3rd President of the Association for the Study of Literature and Environment
- In office 1995–1996
- Preceded by: Scott Slovic
- Succeeded by: John Tallmadge

Personal details
- Born: December 6, 1963 (age 62)
- Citizenship: American
- Occupations: Professor at University of Nevada, Reno
- Known for: Creative Nonfiction, Humor, Ecocriticism

Academic work
- Discipline: American literature
- Sub-discipline: Ecocriticism, film studies, creative nonfiction, humor studies
- Notable works: How to Cuss in Western, 'The Best Read Naturalist': Nature Writings of Ralph Waldo Emerson
- Notable ideas: Humor in Environmental Thinking
- Website: http://michaelbranchwriter.com/

= Michael P. Branch =

American ecocritic, writer and humorist

Michael P. Branch (born December 6, 1963) is an ecocritic, writer, and humorist with over three hundred publications, including work in The Best American Essays, The Best American Science and Nature Writing and The Best American Nonrequired Reading. An important member of the environmental and writing community, Western American Literature has described him as part of the "enduring procession of outdoor journalists."

His academic work has been called by reviewers as "an excellent entry to the field for the student or general reader who may have read considerably in the area but who is only beginning to make his or her way around the academic study of nature writing". The Best Read Naturalist was called "[a] much needed and thorough collection of Emerson's most significant nature writings."

When not writing, Branch enjoys activist and stewardship work, native plant gardening, bucking stovewood, playing blues harmonica, sipping sour mash, cursing at baseball on the radio, and walking at least 1,000 miles each year in the hills and canyons surrounding his high desert home.

==Education and work==
Michael Branch received a Bachelor of Arts from the College of William & Mary in 1985. He received a Master of Arts and Doctor of Philosophy from the University of Virginia. He currently teaches undergraduate and graduate courses at the University of Nevada, Reno, where he is University Foundation Professor of English.

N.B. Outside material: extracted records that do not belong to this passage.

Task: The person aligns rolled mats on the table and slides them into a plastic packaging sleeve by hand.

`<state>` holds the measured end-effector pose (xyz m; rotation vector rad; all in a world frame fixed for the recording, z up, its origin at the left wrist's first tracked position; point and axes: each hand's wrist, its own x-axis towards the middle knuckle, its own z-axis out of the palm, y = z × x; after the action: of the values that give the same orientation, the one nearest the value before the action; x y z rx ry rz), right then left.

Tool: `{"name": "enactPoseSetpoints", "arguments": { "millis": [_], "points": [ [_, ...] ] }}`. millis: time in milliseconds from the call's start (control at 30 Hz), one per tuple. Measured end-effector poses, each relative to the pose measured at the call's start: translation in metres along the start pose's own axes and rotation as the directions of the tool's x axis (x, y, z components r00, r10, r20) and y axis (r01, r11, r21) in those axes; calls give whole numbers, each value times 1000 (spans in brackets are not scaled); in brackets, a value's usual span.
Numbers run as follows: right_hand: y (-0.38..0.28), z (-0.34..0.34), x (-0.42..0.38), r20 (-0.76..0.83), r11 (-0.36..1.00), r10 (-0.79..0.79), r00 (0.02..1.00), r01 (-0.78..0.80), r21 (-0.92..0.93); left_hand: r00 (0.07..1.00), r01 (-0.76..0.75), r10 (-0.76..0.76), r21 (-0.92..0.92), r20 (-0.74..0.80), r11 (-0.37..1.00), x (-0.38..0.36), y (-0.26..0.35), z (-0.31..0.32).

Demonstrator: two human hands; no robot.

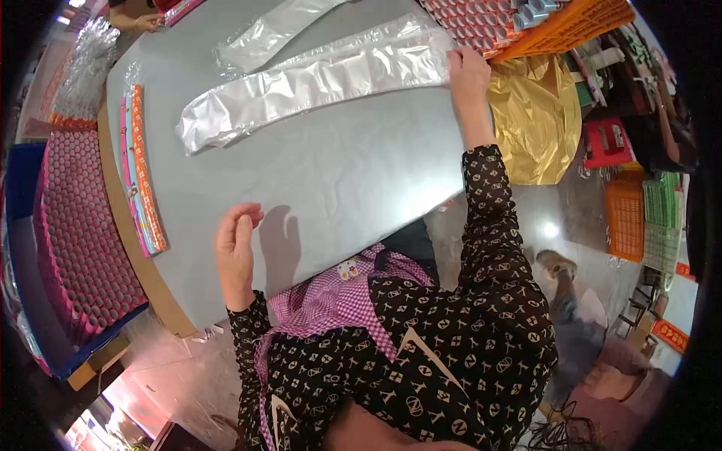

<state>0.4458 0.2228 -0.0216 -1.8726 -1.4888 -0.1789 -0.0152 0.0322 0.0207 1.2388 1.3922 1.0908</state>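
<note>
My right hand point(468, 74) reaches far across the grey table point(338, 188) and grips the near end of a long stack of clear plastic bags point(308, 83). That stack lies slanted across the tabletop. A second pile of clear bags point(271, 34) rests just beyond it. My left hand point(237, 252) hovers over the table's near edge, fingers loosely curled with nothing in them. Both arms wear black patterned sleeves over a pink checked apron.
Colourful wrapped strips point(139, 169) lie along the table's left edge. A blue crate of pink tubes point(79, 233) stands at left. Red tubes point(474, 22) and an orange crate point(571, 22) sit beyond my right hand; a gold bag point(538, 124) hangs below. Another person's hand point(147, 21) shows top left.
</note>
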Motion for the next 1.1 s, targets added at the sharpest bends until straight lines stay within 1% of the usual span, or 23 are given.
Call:
{"name": "enactPoseSetpoints", "arguments": {
  "millis": [67, 100, 167, 233, 300, 333, 400, 433, 500, 533, 567, 600, 667, 700, 800, 833, 867, 900, 933, 967, 1033, 1067, 1100],
  "points": [
    [6, 3, 0, -68, 993, -115, 991, 113, -36, 1000, 23, -23, 9, -3, 1000, -3, 2, 1],
    [9, 5, 0, -70, 993, -117, 991, 114, -36, 999, 49, -49, 16, -6, 999, -5, 3, 2],
    [12, 9, 2, -223, 974, -224, 949, 222, -35, 999, 45, -45, 11, -2, 999, -8, -1, 1],
    [15, 12, 3, -228, 976, -219, 949, 211, -57, 999, 36, -36, 8, -3, 999, -9, 1, 1],
    [13, 10, 8, -232, 975, -223, 947, 213, -67, 998, 63, -63, 7, -14, 998, -14, 5, 1],
    [9, 4, 7, -144, 975, -205, 968, 189, -116, 998, 53, -53, 5, -39, 999, -16, 5, 1],
    [-1, -1, 10, -9, 964, -176, 984, 170, -204, 997, 77, -77, -6, -9, 997, -18, -3, -5],
    [0, 1, 11, 41, 955, -164, 986, 169, -243, 997, 56, -57, -4, -54, 998, -19, -5, -8],
    [12, 12, 11, -115, 915, -341, 933, 301, -267, 998, 61, -61, 35, -5, 998, -22, -12, -11],
    [4, 8, 13, -113, 924, -339, 934, 308, -226, 999, 48, -48, -18, 0, 999, -22, -23, -14],
    [-3, 2, 15, -106, 931, -335, 936, 312, -191, 999, 34, -35, -23, -33, 999, -23, -23, -15],
    [-4, 1, 16, -113, 926, -356, 928, 334, -176, 998, 47, -49, -40, -32, 998, -25, -23, -15],
    [-2, 2, 19, -155, 896, -415, 896, 374, -239, 997, 54, -57, -63, -50, 997, -29, -22, -15],
    [-6, 0, 21, -161, 892, -429, 889, 390, -228, 996, 74, -77, -60, -43, 995, -30, -21, -16],
    [-22, -7, 22, -232, 895, -445, 865, 432, -109, 994, 96, -99, -54, -42, 994, -31, -22, -17],
    [-35, -13, 19, -234, 890, -455, 859, 444, -99, 994, 105, -106, -47, -30, 993, -32, -22, -17],
    [-49, -20, 17, -238, 910, -392, 889, 412, 40, 993, 102, -105, -51, -46, 993, -32, -20, -14],
    [-59, -22, 15, -230, 912, -328, 916, 371, 177, 991, 131, -133, -134, -6, 982, -31, -18, -10],
    [-64, -19, 13, -188, 904, -236, 954, 286, 317, 987, 163, -158, -215, 38, 963, -31, -17, -5],
    [-79, -26, 8, -183, 899, -247, 952, 295, 324, 987, 162, -161, -221, 25, 962, -31, -16, 1],
    [-124, -49, -10, -85, 778, -165, 983, 183, 601, 962, 241, -191, -277, 194, 930, -29, -16, 15],
    [-135, -50, -18, -57, 727, -185, 981, 176, 664, 931, 282, -203, -248, 303, 927, -28, -14, 20],
    [-152, -57, -29, -42, 719, -205, 978, 180, 672, 936, 286, -210, -262, 282, 922, -27, -12, 28]
  ]
}}
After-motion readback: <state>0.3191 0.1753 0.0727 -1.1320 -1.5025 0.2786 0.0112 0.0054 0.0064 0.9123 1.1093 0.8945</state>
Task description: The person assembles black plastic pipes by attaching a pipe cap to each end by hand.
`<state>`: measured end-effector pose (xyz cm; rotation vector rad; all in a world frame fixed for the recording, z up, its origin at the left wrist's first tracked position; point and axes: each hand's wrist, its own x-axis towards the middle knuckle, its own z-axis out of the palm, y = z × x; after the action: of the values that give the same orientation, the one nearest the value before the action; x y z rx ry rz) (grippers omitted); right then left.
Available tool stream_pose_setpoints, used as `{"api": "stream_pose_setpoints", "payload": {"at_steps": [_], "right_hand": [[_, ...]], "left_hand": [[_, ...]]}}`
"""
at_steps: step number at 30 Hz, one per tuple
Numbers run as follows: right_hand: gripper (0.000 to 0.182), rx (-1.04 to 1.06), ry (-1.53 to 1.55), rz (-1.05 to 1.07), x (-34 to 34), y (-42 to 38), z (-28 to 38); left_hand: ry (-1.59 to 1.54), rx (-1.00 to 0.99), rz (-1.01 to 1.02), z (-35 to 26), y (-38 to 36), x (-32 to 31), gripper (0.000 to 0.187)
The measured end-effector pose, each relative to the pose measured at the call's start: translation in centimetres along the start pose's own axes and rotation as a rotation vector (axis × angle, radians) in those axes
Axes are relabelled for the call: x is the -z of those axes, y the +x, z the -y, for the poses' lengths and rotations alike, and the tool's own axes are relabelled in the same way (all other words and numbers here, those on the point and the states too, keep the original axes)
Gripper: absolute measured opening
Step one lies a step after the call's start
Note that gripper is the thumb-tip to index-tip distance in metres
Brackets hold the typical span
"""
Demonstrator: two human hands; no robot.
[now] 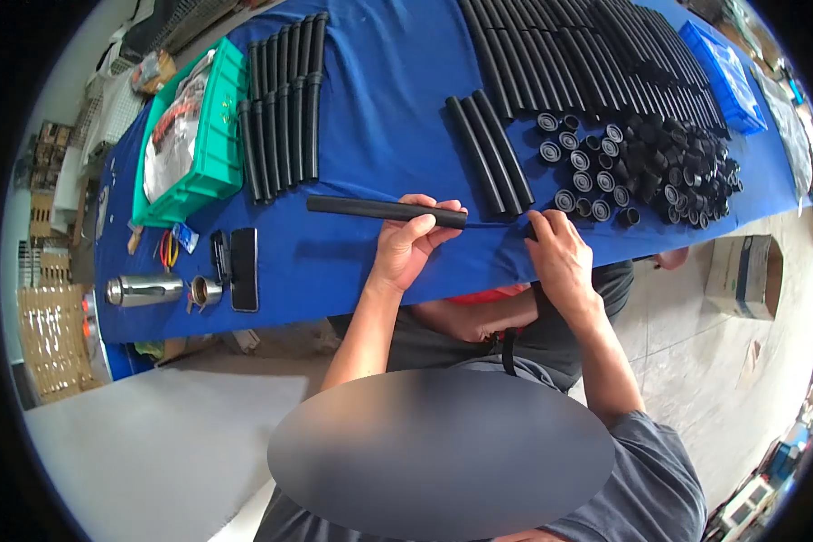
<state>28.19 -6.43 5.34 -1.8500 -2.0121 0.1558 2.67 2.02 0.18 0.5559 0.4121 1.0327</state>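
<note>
Crosswise, black tube (357, 208), gripped in left hand (408, 246)

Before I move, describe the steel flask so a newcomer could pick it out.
On the blue tablecloth, find the green crate at the left end. The steel flask lies on its side between it and the cloth's near edge. It is the long shiny cylinder, unlike the short steel cup and flat black smartphone.
</note>
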Motion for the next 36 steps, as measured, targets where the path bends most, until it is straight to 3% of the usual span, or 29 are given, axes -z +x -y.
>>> {"api": "stream_pose_setpoints", "payload": {"at_steps": [1,4,6,9,31,36], "right_hand": [[0.046,0.053,0.033,-0.099,0.4,0.2,0.3],[0.045,-0.128,0.449,0.059,1.6,0.7,2.9],[0.039,-0.359,1.088,0.166,-1.5,0.4,3.4],[0.046,-0.387,1.4,0.143,-4.7,1.1,4.6],[0.036,-0.225,1.096,0.03,-6.5,0.4,4.6],[0.036,-0.259,1.158,0.048,-6.4,0.4,4.6]], "left_hand": [[-0.007,0.001,0.0,-0.1,0.0,-0.1,0.024],[-0.035,-0.014,0.011,0.2,0.2,0.2,0.023],[-0.042,-0.025,0.027,0.2,0.3,0.3,0.023],[-0.043,-0.031,0.019,0.4,0.2,0.2,0.022],[0.114,0.061,-0.087,-0.2,-0.5,-0.3,0.021],[0.126,0.069,-0.104,-0.2,-0.4,-0.6,0.022]]}}
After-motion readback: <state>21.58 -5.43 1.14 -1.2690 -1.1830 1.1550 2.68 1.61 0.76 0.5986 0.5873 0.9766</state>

One of the founders of ecocriticism, Branch co-founded the Association for the Study of Literature and Environment (ASLE) and served as the president from 1995-1996. He also worked as book review editor for the journal Interdisciplinary Studies in Literature and Environment and co-edited the series Under the Sign of Nature published by The University of Virginia Press.

His professional memberships include the Sierra Club, Wilderness Society, Nature Conservancy, Friends of the Everglades, Sierra Nevada Alliance, League to Save Lake Tahoe, Friends of Nevada Wilderness, Great Basin Mine Watch, Cenozoic Society's Wildlands Project, John Muir Society, Modern Language Association, American Association of University Professors, American Literature Association, American Society for Environmental History.

==Writing career==
Branch's writing career spans from academic articles to humor essays. His column for High Country News "Rants from the Hill" included 69 essays from 2010-2016, which were then collected into two books, Raising Wild and Rants from the Hill.
With over 200 publications and 300 invited talks, lectures, and workshops, Branch's work has aided in founding ecocriticism.
A selection of his work in ecocriticism includes:
- "Are You Serious? A Modest Proposal for Environmental Humor." Oxford Handbook of Ecocriticism (edited by Greg Garrard), Oxford University Press, 2014: 378-90.
- "An Ecocritical Community." Journal of Ecocriticism 5.1 (January, 2013): 3-4. Literature and Environment, the Long View: Thoughts from the Founders of ASLE
- "Saving All the Pieces: The Place of Textual Editing in Ecocriticism." The Greening of Literary Scholarship: Literature, Theory, and the Environment (edited by Steven Rosendale), University of Iowa Press, 2002: 3-25.
- "Ecocriticism: The Nature of Nature in Literary Theory and Practice." Weber Studies: An Interdisciplinary Humanities Journal 11.1 (Winter, 1994): 41-55.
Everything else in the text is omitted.